France has long bristled at what it sees as Anglo-Saxon arrogance on the global stage and has not been shy about rallying resistance to perceptions of British- and German-speaking dominance in matters ranging from commerce to conflict.
Successive American presidents through the decades have ignored French warnings about military involvements from Indochina to Iraq. France’s lessons learned in Vietnam and Algeria didn’t translate. And, when France has on occasion supported military interventions, notably in Syria in 2013, the Americans have pulled back.
Thus the latest affront, AUKUS, resulted in an explosion of ire, with the French loudly protesting and recalling their ambassadors to the U.S. and Australia while shunning the British in an overt manifestation of centuries of rivalry.
Privately, some American officials see the rollout of the submarine deal as clumsy. “Here’s a new ANGLO SAXON bromance partnership with our besties, the Brits and Ozzies.
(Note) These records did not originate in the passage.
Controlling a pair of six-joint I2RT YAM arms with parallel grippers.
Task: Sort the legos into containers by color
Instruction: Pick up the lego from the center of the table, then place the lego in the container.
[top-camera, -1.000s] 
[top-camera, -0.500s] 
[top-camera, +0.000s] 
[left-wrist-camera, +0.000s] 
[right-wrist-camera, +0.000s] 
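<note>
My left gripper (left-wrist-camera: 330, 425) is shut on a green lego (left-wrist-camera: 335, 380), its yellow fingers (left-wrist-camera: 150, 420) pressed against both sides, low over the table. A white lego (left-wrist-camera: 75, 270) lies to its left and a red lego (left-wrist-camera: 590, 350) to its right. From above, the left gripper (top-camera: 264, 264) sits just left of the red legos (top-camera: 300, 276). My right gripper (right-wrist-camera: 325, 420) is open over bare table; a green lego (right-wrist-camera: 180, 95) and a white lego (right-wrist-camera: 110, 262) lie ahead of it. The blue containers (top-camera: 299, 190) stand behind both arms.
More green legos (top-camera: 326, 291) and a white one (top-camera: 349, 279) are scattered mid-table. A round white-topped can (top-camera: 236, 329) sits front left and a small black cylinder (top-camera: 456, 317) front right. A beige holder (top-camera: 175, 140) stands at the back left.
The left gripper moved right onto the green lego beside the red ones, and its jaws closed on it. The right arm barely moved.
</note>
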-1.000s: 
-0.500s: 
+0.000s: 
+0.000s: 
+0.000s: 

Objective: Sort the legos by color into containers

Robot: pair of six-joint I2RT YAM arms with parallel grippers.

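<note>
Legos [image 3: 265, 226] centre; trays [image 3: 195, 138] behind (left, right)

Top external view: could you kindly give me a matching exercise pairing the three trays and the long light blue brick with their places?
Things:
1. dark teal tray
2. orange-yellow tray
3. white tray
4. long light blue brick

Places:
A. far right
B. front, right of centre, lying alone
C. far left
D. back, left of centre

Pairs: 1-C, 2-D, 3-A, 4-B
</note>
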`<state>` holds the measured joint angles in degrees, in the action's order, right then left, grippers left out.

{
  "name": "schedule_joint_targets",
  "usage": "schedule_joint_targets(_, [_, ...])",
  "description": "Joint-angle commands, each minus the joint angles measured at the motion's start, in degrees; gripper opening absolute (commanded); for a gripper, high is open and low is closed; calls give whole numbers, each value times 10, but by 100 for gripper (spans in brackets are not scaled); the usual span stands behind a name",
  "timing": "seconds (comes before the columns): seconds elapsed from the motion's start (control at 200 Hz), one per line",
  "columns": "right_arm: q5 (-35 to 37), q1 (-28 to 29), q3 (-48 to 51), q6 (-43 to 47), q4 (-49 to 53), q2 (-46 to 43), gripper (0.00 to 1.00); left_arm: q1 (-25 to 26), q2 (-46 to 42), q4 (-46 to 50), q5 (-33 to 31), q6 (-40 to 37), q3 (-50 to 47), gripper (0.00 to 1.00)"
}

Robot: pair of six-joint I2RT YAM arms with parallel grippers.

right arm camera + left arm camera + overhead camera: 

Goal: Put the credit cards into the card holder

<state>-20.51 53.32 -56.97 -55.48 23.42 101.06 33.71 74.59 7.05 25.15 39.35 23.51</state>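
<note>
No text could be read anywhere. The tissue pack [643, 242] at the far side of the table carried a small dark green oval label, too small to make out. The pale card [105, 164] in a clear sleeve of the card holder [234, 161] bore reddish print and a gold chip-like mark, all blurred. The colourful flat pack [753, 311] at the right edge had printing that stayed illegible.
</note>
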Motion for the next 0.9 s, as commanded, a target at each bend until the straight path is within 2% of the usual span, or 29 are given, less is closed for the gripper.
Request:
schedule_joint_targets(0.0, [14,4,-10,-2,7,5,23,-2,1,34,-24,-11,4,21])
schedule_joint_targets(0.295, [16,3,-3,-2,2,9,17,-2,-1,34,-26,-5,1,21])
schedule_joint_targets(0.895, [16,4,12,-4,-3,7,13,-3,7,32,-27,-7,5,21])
No Gauls allowed,” a veteran diplomat who was not authorized to speak publicly to the matter said in an email.
That sense of resentment is palpable among French academics and leaders, especially those who barely concealed their disgust at President Donald Trump and his brash and brusque “America First” ideology and heartily welcomed the arrival of Biden and his “America Is Back” mantra.
- “France is disappointed because it didn’t expect this from the Biden administration, which it thought would be much more multilateral and trans-Atlantic, and even Francophile,” said Laurence Nardon of the French Institute for International Relations.